» What the task asks
Starting at the top of the records below and ending with the line that contains "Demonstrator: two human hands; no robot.", print each line exactly as written, skipping the pictures.
__________________________________________________
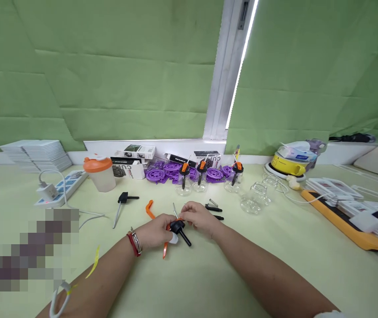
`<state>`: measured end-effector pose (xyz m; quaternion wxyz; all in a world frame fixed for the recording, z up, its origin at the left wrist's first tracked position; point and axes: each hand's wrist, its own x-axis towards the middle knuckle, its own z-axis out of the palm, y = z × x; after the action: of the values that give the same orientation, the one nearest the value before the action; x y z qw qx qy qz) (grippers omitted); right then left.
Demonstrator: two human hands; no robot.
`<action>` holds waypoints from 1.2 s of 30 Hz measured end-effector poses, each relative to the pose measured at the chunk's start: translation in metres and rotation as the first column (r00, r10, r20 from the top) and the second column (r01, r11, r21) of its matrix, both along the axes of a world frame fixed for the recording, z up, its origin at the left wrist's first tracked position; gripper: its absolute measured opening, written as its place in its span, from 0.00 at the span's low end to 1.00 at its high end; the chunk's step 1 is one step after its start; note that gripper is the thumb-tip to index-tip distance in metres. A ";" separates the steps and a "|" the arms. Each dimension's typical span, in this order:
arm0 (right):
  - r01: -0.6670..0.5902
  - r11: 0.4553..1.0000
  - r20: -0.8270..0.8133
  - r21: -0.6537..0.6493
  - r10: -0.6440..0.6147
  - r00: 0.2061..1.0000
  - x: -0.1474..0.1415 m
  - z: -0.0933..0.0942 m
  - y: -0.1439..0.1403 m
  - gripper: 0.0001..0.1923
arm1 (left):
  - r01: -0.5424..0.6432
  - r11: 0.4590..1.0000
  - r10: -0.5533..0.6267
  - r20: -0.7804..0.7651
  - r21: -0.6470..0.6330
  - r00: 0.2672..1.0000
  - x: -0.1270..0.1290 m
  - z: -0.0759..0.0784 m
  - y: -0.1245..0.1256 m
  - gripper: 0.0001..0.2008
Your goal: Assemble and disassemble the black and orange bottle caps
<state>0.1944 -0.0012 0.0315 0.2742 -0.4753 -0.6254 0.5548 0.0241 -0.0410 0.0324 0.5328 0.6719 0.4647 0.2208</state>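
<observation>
A black plastic part with a thin metal rod and a black peg (177, 227) is between my hands, low over the table. My left hand (156, 230) is closed around its left side, with a bit of orange showing by the fingers. From the right, the fingers of my right hand (197, 216) pinch together close to the rod and the orange top; what they hold is hidden. An orange curved strip (149, 209) lies behind my left hand, and another orange strip (165, 250) sticks out below it. To the left lies a similar black part with a rod (123, 198).
Glass jars with black-and-orange tops (184, 176) stand ahead, before purple plastic wheels (156, 175) and boxes (128, 170). A spring (213, 203) and black pegs (216, 209) lie right of my hands. Bare glass jars (251, 201), a power strip (66, 190) and a shaker cup (99, 174) stand farther out.
</observation>
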 end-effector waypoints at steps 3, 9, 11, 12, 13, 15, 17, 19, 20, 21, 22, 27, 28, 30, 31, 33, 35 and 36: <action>-0.048 0.998 -0.052 0.031 0.049 0.997 -0.008 -0.002 0.002 0.07 | 0.070 0.997 -0.071 -0.076 -0.016 0.995 0.000 -0.001 -0.002 0.07; 0.078 0.995 -0.053 0.068 -0.075 0.996 -0.024 0.003 0.025 0.03 | 0.213 0.977 -0.215 -0.157 -0.030 0.964 -0.004 0.005 -0.006 0.07; 0.141 0.960 -0.059 0.241 -0.131 0.990 -0.029 0.002 0.032 0.03 | 0.252 0.966 -0.257 -0.143 -0.049 0.956 -0.007 0.007 -0.007 0.08; 0.115 0.926 -0.022 0.360 -0.114 0.993 -0.031 0.000 0.034 0.02 | 0.255 0.965 -0.261 -0.133 -0.059 0.956 -0.008 0.007 -0.007 0.08; 0.039 0.876 0.059 0.482 -0.077 0.995 -0.032 -0.003 0.035 0.01 | 0.251 0.965 -0.258 -0.120 -0.072 0.959 -0.009 0.006 -0.006 0.09; -0.220 0.721 0.322 0.658 -0.006 0.947 -0.033 -0.012 0.033 0.04 | 0.243 0.965 -0.252 -0.080 -0.102 0.964 -0.011 0.005 -0.005 0.10; -0.482 0.549 0.578 0.683 -0.004 0.816 -0.033 -0.020 0.030 0.06 | 0.250 0.958 -0.255 -0.024 -0.141 0.967 -0.013 0.004 -0.004 0.11; -0.626 0.451 0.714 0.636 -0.036 0.700 -0.033 -0.024 0.027 0.07 | 0.248 0.953 -0.245 0.040 -0.175 0.969 -0.015 0.003 -0.001 0.11; -0.652 0.436 0.738 0.620 -0.045 0.673 -0.032 -0.025 0.026 0.06 | 0.243 0.952 -0.233 0.072 -0.189 0.970 -0.017 0.002 0.001 0.11; -0.656 0.439 0.742 0.614 -0.040 0.669 -0.032 -0.025 0.026 0.06 | 0.234 0.952 -0.218 0.103 -0.195 0.971 -0.018 0.000 0.003 0.11; -0.642 0.456 0.728 0.617 -0.022 0.685 -0.032 -0.023 0.026 0.06 | 0.225 0.955 -0.202 0.132 -0.193 0.970 -0.020 -0.002 0.005 0.12; -0.295 0.735 0.386 0.611 0.048 0.921 -0.025 -0.010 0.023 0.12 | 0.093 0.990 -0.068 0.215 -0.107 0.974 -0.025 -0.009 0.014 0.14; -0.212 0.821 0.290 0.531 0.058 0.955 -0.023 -0.007 0.021 0.15 | 0.040 0.996 -0.022 0.221 -0.077 0.975 -0.025 -0.009 0.014 0.15; -0.155 0.951 0.126 0.266 0.125 0.984 -0.018 -0.002 0.016 0.18 | -0.063 0.998 0.062 0.227 -0.002 0.972 -0.023 -0.007 0.013 0.17; -0.179 0.975 0.057 0.132 0.172 0.983 -0.016 0.000 0.013 0.17 | -0.109 0.993 0.097 0.232 0.039 0.968 -0.021 -0.006 0.013 0.19; -0.248 0.968 -0.049 -0.033 0.247 0.968 -0.014 0.004 0.009 0.19 | -0.193 0.975 0.162 0.246 0.108 0.956 -0.017 -0.003 0.012 0.23; -0.259 0.964 -0.122 -0.057 0.251 0.960 -0.012 0.009 0.008 0.19 | -0.256 0.957 0.216 0.250 0.138 0.944 -0.015 -0.002 0.012 0.29; -0.225 0.973 -0.154 -0.039 0.217 0.964 -0.011 0.011 0.010 0.17 | -0.280 0.949 0.239 0.246 0.144 0.939 -0.016 -0.002 0.013 0.32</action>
<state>0.1832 0.0086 0.0428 0.2429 -0.3674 -0.6364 0.6333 0.0084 -0.0279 0.0307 0.4863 0.6197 0.4645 0.4046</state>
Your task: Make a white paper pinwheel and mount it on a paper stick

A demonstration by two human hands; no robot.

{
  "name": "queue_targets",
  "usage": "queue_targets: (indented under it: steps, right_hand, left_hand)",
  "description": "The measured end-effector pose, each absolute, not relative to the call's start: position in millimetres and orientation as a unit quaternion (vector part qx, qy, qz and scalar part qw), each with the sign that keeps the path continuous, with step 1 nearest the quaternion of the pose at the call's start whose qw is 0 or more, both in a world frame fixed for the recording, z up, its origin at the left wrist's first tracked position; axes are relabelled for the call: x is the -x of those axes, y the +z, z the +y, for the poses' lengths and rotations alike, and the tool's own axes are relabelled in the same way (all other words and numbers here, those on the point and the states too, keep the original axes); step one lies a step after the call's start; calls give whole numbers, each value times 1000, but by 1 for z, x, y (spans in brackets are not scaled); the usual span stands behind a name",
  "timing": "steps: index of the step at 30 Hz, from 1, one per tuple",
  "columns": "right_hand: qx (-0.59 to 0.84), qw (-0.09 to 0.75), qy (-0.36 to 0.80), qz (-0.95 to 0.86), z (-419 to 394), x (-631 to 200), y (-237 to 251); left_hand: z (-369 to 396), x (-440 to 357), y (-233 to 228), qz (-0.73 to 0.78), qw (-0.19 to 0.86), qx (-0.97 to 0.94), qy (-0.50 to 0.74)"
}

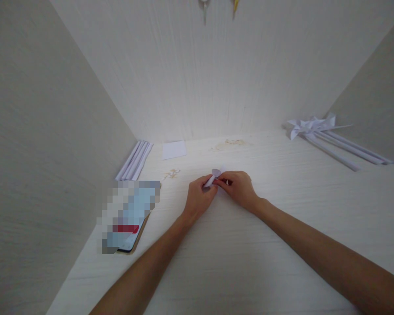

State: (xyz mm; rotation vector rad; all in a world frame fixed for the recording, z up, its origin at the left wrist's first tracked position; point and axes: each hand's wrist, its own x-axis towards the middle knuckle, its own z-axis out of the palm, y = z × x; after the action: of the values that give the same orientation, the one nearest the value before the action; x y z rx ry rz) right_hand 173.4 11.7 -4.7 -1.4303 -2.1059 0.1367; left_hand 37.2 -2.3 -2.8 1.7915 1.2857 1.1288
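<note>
Pinching a small folded piece of white paper (214, 177) between them, the left hand (199, 197) and the right hand (237, 188) meet at the middle of the pale desk (265, 262) in the head view, each with fingertips clenched on the paper, which sits just above the desktop. Off to the left lie a bundle of rolled paper sticks (135, 160), a flat white sheet (174, 149) and a blurred phone (128, 216), while finished paper pinwheels (318, 129) rest well apart at the far right.
</note>
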Motion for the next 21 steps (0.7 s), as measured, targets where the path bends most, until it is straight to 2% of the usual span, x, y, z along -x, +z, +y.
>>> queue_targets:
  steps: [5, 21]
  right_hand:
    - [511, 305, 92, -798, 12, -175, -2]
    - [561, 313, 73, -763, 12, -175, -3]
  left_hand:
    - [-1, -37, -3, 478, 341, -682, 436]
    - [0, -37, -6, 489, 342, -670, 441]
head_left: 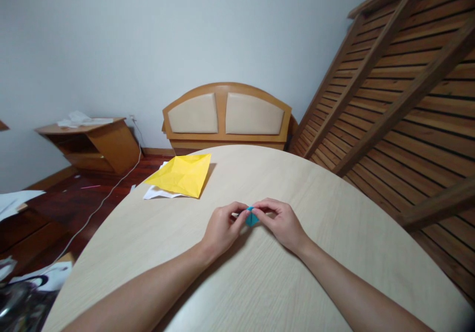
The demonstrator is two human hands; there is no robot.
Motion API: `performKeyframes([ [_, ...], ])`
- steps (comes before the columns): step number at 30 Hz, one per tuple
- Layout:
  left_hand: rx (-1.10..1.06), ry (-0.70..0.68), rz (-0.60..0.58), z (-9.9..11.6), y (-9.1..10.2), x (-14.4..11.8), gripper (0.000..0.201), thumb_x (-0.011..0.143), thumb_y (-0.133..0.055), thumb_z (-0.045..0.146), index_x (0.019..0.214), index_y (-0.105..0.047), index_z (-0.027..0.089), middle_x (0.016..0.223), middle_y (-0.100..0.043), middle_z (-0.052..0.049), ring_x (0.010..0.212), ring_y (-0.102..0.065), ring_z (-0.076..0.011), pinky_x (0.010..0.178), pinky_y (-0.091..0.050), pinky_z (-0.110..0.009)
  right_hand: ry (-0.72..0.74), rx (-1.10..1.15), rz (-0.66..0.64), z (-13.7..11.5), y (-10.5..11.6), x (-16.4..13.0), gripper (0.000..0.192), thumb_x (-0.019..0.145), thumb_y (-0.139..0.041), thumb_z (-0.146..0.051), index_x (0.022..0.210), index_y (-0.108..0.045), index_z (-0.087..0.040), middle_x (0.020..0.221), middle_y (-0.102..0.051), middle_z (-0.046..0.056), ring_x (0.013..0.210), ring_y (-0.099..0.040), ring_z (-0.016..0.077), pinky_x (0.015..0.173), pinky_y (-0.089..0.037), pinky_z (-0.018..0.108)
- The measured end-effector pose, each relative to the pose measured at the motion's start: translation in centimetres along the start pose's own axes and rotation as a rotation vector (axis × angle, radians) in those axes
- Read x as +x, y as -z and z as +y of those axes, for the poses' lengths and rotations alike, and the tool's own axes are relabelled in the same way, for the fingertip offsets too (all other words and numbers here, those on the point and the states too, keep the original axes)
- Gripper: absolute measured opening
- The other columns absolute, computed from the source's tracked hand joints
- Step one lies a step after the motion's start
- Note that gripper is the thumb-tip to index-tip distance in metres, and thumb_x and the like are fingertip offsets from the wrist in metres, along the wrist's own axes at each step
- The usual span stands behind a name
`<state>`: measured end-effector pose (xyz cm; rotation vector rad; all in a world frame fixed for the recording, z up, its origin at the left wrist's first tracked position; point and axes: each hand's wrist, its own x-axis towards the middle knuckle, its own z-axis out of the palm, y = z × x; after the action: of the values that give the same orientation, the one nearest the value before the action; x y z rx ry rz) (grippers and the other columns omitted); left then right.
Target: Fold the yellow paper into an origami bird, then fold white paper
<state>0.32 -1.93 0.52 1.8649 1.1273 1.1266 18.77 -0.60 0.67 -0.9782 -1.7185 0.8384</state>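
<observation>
One round wooden desk point(334, 253) carries one creased yellow paper sheet point(181, 174) lying on one white sheet point(154, 192). Near the middle, the left hand point(221, 229) and right hand point(280, 223) pinch one tiny blue folded paper point(252, 218) between closed fingers, its pointed tip showing.

Both forearms reach forward, the left hand point(222, 227) and right hand point(281, 223) meeting fingertip to fingertip, apparently pinched shut.
</observation>
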Motion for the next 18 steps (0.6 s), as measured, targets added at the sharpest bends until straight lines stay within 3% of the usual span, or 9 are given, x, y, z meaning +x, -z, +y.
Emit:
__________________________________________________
» Answer section
`<state>`: measured end-effector pose (xyz m; quaternion wxyz; all in a world frame fixed for the recording, z up, its origin at the left wrist's first tracked position; point and axes: each hand's wrist, its own x-axis towards the middle knuckle, its own z-axis out of the palm, y = z × x; after the action: of the values that give the same orientation, the one nearest the value before the action; x y z qw qx qy qz) (grippers omitted); right then left.
Demonstrator: two human hands; no robot.

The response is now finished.